En pratique, il serait toutefois hasardeux d’agir en justice à l’encontre d’un tiers non autorisé qui reprendrait uniquement l’algorithme de manière frauduleuse et non le logiciel dans son ensemble.

Par le droit des brevets ? 💡

En principe, le droit des brevets exclut formellement la brevetabilité des méthodes mathématiques.

Toutefois, là encore, une protection indirecte est envisageable si l’algorithme fait partie intégrante d’une invention brevetable.

Nonobstant le fait que la protection sera ici encore indirecte, l’inconvénient est que les algorithmes font bien souvent l’objet de mises à jour qui obligent aux dépôts de plusieurs brevets successifs. Par ailleurs, chaque brevet nécessite de divulguer la précieuse formule.. aussi aux concurrents !

Par la confidentialité ? 💡

Si la discrétion est parfois la meilleure protection, encore faut-il l’organiser.

Il est tout à fait possible de conclure des clauses ou des accords de confidentialité à l’endroit des clients, salariés, partenaires. La mise en place de telles conventions permettra d’engager la responsabilité contractuelle du co-contractant en cas de divulgation de la formule mathématique.

Dans l’éventualité où ces contrats n’auraient pas été mis en œuvre, il demeure la possibilité d’engager une action en responsabilité délictuelle fondée sur la concurrence déloyale ou sur le parasitisme à l’encontre de la personne qui exploite l’algorithme et bénéficie indûment des investissements réalisés pour son développement.

Par le secret des affaires ? 💡

Depuis 2018, la loi organise une protection de l’information qui « revêt une valeur commerciale, effective ou potentielle, du fait de son caractère secret » et « fait l’objet de la part de son détenteur légitime de mesures de protection raisonnables, compte tenu des circonstances, pour en conserver le caractère secret. »

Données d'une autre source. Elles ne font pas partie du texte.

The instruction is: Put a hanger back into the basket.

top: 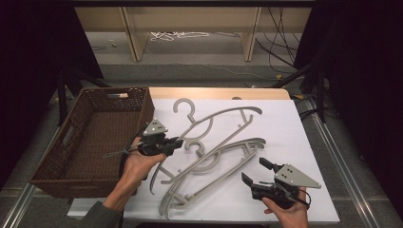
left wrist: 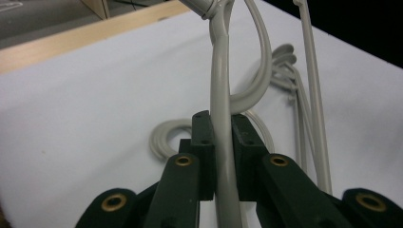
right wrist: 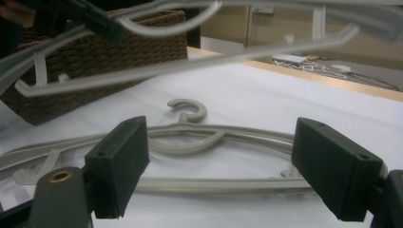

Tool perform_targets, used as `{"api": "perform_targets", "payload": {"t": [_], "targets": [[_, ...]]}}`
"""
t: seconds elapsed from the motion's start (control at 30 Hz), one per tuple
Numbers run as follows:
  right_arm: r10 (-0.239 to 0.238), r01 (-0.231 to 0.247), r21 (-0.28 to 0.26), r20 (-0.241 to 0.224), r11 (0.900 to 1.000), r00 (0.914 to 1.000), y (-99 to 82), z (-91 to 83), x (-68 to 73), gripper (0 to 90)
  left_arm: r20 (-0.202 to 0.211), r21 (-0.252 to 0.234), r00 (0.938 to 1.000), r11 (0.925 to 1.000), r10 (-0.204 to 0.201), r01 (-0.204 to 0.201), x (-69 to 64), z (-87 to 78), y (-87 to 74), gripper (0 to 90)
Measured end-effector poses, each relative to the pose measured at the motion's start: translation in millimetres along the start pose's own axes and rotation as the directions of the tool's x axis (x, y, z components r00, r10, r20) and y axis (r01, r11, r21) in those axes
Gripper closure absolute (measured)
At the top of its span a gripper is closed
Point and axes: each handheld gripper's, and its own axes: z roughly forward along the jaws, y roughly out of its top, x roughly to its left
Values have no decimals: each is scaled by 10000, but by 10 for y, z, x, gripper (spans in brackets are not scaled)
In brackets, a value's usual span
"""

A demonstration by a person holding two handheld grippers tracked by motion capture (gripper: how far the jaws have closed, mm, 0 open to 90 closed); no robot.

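Two grey plastic hangers are on the white table (top: 290, 128). In the left gripper view, my left gripper (left wrist: 222, 128) is shut on a bar of one grey hanger (left wrist: 219, 85). In the high view this upper hanger (top: 223, 114) is tilted up off the table, with my left gripper (top: 177, 141) at its left part. The second hanger (top: 223, 159) lies flat under and in front of it. My right gripper (top: 255, 171) rests open near the table's front right, with nothing between its fingers. In the right gripper view its wide-apart pads (right wrist: 121, 161) frame the flat hanger (right wrist: 190, 133), and the raised hanger (right wrist: 190, 66) crosses above.
A brown woven basket (top: 142, 114) stands at the table's left edge, beside the left hand. A wooden strip (top: 218, 92) borders the table's far side. Beyond it stand shelf legs, with cables on the floor.
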Motion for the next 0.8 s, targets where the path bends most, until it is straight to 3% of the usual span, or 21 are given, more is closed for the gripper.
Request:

Si l’algorithme répond à ces critères, et notamment s’il a fait l’objet de mesures de protection raisonnables telles que la mise en place d’une charte informatique au sein de l’entreprise, d’une politique de gestion des accès ou encore d’accords de confidentialité avec les tiers, le détenteur de la formule pourra obtenir réparation de son préjudice en cas d’obtention, utilisation ou divulgation illicite de son actif immatériel.

✔️ En tout état de cause, il est vivement recommandé aux détenteurs d’algorithmes de se constituer une preuve de leur antériorité sur la formule : par le biais d’un dépôt à l’agence pour la protection des programmes (APP), ou par un simple dépôt dans la Blockchain.